Штефан помнил, как Томас экспериментировал с запахами. Перед выступлениями разливал под сидениями эссенцию, которую заказывал парфюмеру во Флер.
Томас рассказывал, что раньше у цирков был особый запах. В выступлениях использовали крупных животных, на входе продавали дешевые лакричные конфеты, каленые орехи, яблоки в карамели, а главное – жарили в огромном чане кипящего масла все подряд. Опускали туда яблочные и картофельные пирожки, нанизанные на шпажки куски ветчины, курицы или твердого сыра, которые макали в огромный таз с кляром, стоящий прямо на земле, а иногда просто мелко резанную картошку в проволочных лотках. Рядом обычно стоял другой чан. В нем кипела смесь расплавленного сыра, специй и белого вина. Туда опускали полоски теста, то, что недавно пожарили во фритюре, а за пару монет можно было налить смесь в бумажный стаканчик.

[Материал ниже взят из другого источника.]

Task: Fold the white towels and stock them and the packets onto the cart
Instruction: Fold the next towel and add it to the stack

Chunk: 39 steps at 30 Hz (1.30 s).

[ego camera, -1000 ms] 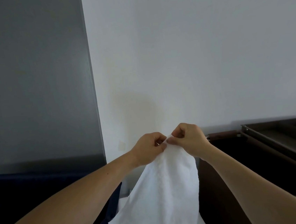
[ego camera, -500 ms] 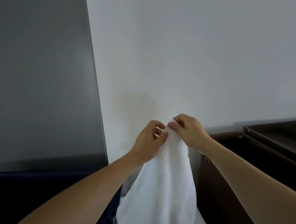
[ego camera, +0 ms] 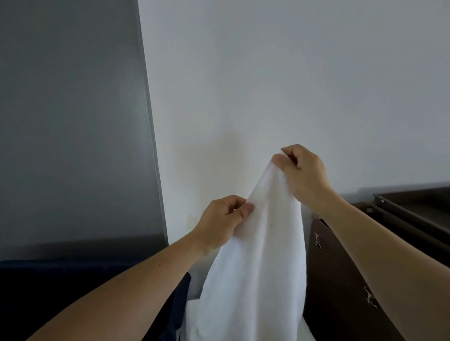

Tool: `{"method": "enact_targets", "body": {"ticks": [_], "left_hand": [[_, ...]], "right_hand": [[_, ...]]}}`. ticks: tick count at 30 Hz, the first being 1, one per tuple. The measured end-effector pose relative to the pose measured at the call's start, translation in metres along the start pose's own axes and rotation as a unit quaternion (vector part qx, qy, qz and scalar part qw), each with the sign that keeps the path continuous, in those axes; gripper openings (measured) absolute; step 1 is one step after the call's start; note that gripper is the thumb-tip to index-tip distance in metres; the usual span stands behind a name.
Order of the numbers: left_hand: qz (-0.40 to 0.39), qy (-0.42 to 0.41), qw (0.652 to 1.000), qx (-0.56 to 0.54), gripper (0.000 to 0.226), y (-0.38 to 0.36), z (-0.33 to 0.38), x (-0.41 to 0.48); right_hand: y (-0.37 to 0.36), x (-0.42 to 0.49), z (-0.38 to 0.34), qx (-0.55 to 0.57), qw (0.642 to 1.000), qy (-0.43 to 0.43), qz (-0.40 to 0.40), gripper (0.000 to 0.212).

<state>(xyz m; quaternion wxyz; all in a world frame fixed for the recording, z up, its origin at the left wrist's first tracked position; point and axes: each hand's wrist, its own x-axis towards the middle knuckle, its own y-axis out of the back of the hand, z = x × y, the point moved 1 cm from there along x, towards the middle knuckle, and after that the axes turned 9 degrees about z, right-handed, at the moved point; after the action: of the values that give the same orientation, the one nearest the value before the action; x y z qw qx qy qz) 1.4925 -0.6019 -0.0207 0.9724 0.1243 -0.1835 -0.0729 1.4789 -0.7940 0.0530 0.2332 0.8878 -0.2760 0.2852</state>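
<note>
Apart now, right hand point(ego camera: 303, 174) higher, left hand point(ego camera: 223, 220) lower, both pinching the vertically hanging white towel point(ego camera: 254, 278).

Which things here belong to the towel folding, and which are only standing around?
For the job:
towel, pinched by left hand and right hand
brown unit at right, perhaps the cart

Just there:
blue bag
grey panel
wall

Head-worn view (the only one) faces the wall point(ego camera: 318, 63), nearly level, perhaps close.
</note>
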Motion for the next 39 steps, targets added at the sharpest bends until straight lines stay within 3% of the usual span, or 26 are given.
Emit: {"method": "enact_targets", "body": {"ticks": [10, 18, 22, 27, 31, 39], "left_hand": [[-0.022, 0.036, 0.999, -0.027, 0.024, 0.007, -0.021, -0.011], [-0.134, 0.114, 0.983, -0.058, 0.039, 0.01, -0.05, -0.031], [-0.195, 0.126, 0.971, -0.059, 0.034, 0.001, -0.06, -0.039], [-0.091, 0.115, 0.988, -0.055, 0.033, 0.007, -0.069, -0.027], [-0.059, 0.081, 0.995, -0.025, 0.026, 0.019, -0.07, -0.014], [-0.022, -0.033, 0.987, 0.158, 0.022, 0.033, -0.058, -0.003]], "right_hand": [[0.033, 0.038, -0.017, -0.001, 0.995, -0.012, 0.094, 0.017], [0.051, 0.054, -0.011, -0.005, 0.991, -0.038, 0.124, 0.019], [0.049, 0.052, 0.0, -0.003, 0.991, -0.058, 0.119, 0.018], [0.053, 0.052, 0.013, -0.017, 0.99, -0.062, 0.128, 0.021], [0.058, 0.054, 0.021, -0.036, 0.987, -0.068, 0.143, 0.021], [0.076, 0.064, 0.022, -0.04, 0.98, -0.075, 0.177, 0.025]]}}
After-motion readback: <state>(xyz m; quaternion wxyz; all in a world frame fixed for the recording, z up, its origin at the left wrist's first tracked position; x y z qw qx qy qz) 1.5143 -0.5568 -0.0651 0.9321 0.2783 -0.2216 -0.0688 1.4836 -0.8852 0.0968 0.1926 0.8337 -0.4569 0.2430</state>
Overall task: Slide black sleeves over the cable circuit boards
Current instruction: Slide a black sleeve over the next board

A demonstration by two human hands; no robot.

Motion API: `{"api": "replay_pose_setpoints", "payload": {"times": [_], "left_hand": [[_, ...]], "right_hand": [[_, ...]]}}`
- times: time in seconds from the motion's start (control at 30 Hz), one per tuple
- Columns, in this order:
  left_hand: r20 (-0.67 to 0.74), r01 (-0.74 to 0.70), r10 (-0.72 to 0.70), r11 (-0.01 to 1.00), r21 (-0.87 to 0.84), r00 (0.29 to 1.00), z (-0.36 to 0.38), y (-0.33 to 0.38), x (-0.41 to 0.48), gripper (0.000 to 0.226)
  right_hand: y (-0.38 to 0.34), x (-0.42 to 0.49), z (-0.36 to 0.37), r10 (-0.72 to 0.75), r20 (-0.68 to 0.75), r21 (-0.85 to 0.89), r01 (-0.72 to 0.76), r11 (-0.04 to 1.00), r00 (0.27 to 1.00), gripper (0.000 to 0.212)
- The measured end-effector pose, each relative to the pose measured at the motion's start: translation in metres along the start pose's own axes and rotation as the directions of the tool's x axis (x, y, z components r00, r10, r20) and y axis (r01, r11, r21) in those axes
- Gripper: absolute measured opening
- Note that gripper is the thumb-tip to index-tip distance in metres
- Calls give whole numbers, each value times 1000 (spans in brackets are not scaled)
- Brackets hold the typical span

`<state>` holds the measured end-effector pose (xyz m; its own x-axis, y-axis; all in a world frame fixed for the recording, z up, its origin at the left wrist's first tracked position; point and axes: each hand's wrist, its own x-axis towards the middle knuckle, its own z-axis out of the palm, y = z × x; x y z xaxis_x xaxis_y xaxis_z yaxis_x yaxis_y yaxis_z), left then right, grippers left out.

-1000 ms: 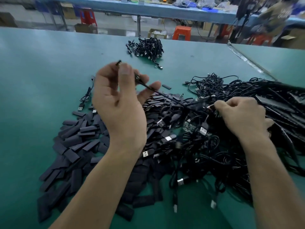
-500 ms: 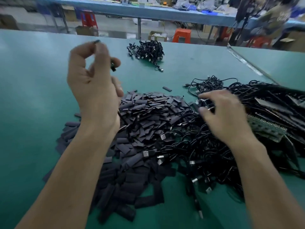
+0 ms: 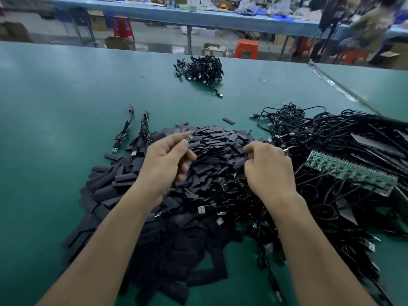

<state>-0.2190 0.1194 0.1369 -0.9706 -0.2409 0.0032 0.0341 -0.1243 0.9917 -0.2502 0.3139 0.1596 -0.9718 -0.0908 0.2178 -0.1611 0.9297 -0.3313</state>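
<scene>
- Blue workbenches, orange stools and cartons are seen, blurred, beyond the far edge of the green table (image 3: 55,107).
- A heap of sleeves (image 3: 212,140) is spread from the middle of the table down to its near edge. A tangle of cables (image 3: 331,140) is piled against it toward the right edge, with a green board panel (image 3: 353,171) lying on top.
- The circuit board (image 3: 189,137) is pinched between thumb and forefinger of the left grip (image 3: 167,160) and held just above the heap, its bare end pointing away. Its cable is hidden behind the hand.
- The right grip (image 3: 269,171) is curled narrow at the top of the heap, where a single black sleeve (image 3: 240,162) appears to be pinched. The fingertips are partly hidden, so this is judged rather than plainly seen.
- The step in hand is judged to be bringing sleeve and board together.
- The sleeve should be squeezed at its edges so that its flat mouth is opened, then lined up with the board's long axis.
- The board should be held by its cable end, so that the free end is left clear to enter.
- Only one sleeve should be lifted, since neighbours may cling to it.
- Two sleeved cables (image 3: 136,129) are laid just left of the heap, and a finished bundle (image 3: 198,69) is set near the far edge.
</scene>
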Motion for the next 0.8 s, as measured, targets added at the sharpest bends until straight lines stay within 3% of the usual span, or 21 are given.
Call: {"api": "replay_pose_setpoints", "payload": {"times": [0.17, 0.27, 0.43, 0.53, 0.67, 0.8], "left_hand": [[-21, 8, -7, 998, 69, 1000, -3, -28, -1, 10], [-27, 15, -13, 997, 69, 1000, -5, -36, -1, 13], [10, 8, -9, 1000, 19, 1000, -4, -35, -3, 20], [32, 1, -1, 1000, 4, 1000, -3, -34, -4, 28], [98, -44, 38, 997, 59, 995, -1, -34, -7, 21], [154, -47, 37, 997, 63, 987, -2, -34, -9, 23]], "right_hand": [[-1, 15, 14, 81, 201, -207, -38, 978, 976, 40], [3, 16, 23, 98, 182, -205, -60, 977, 978, 40], [8, 10, 22, 30, -69, 87, -24, 996, 997, 11], [8, 2, 18, -21, -191, 381, 94, 920, 981, 7], [-2, -6, 16, -190, -199, 568, 272, 777, 961, 26], [-1, -8, 23, -181, -76, 713, 180, 677, 981, 18]]}}
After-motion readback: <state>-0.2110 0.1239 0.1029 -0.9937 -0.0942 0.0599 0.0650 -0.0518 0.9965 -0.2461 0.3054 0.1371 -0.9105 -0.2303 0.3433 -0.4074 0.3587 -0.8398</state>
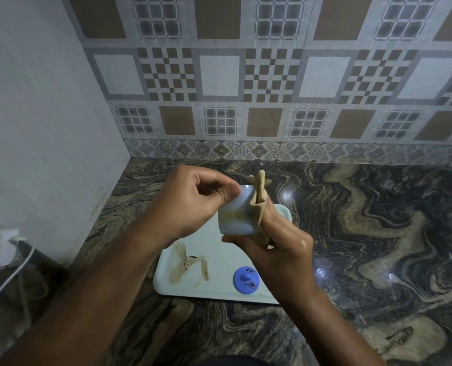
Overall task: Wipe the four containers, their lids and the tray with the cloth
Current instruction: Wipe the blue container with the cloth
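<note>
Head view: hands (193, 204) (283, 247) grip smooth cylindrical container (235, 220) and soft beige cloth (259, 207).

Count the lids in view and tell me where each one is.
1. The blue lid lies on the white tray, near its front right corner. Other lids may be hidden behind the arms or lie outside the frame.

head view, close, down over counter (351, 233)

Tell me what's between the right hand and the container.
The tan cloth, in the head view: the right hand holds it against the side of the pale container.
</note>
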`<state>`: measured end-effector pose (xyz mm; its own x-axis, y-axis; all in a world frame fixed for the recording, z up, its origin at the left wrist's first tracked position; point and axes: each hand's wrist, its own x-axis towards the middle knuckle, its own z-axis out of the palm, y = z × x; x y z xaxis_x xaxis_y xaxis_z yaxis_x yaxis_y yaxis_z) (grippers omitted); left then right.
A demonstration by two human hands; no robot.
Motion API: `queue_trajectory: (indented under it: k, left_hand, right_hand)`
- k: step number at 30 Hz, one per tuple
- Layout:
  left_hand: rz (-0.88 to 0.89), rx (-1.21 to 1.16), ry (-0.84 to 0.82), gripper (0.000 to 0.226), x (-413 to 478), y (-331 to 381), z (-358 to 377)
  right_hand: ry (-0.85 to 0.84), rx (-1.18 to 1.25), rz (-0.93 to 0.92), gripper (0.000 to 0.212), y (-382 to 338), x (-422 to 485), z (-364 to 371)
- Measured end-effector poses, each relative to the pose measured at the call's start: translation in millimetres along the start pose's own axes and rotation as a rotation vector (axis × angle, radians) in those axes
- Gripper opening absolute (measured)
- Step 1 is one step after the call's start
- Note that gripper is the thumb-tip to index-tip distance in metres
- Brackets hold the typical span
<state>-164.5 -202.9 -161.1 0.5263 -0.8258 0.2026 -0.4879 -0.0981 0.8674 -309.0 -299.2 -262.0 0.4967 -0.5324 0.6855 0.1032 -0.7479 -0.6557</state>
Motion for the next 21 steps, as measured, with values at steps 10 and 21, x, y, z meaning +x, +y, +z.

Все это пахло – землей, звериной шерстью, канифолью, маслом и сыром, лакрицей и жженным сахаром. Сейчас цирк стал совсем другим – в новый век никого уже не удивишь слоном или тигром, а значит, незачем их заводить. Теперь упражнялись в эффектном использовании магии, в оригинальном использовании транслирующих экранов и, конечно, постановке номеров.
Есть во время представления стало немодным, по крайней мере что-то горячее и способное испачкать жиром костюм. И уж точно никто не хотел бы видеть перед шатром чан с кипящим маслом – новый век был веком паранойи. Люди боялись болезней, войн, других людей и, конечно, пожаров. Газовых фонарей, падающих на занавесы, новых электрических ламп, которые, говорят, взрывались и горели особым огнем, который не погасить водой. Чанов с маслом и жаровен под ними. Упадет, шатер займется, будет «как тогда». Даже если никакого «тогда» не было, люди с удовольствием выдумывали его или вспоминали похожий случай, пытаясь упорядочить свои страхи, сделать их понятнее.
Но Томас все же лучше понимал, чего хотят люди. Штефан умел считать, а Томас – чувствовать настроение. Во Флер он долго ходил по парфюмерным лавкам, с баснословной для их антрепризы суммой и несвязной просьбой «сделать запах как в старых цирках». И наконец нашелся человек, который понял, чего хочет этот сумасшедший рыжий мужчина с эгбертским акцентом.
Штефан, который умел считать, говорил Томасу, что тот дурак, собирается потратить деньги на совершенную чушь, и не лучше ли обновить костюмы, а если ему так приспичило, можно жарить пирожки за ареной прямо во время выступления. Или давать людям на входе понюхать мокрого кота. Томас только отмахивался.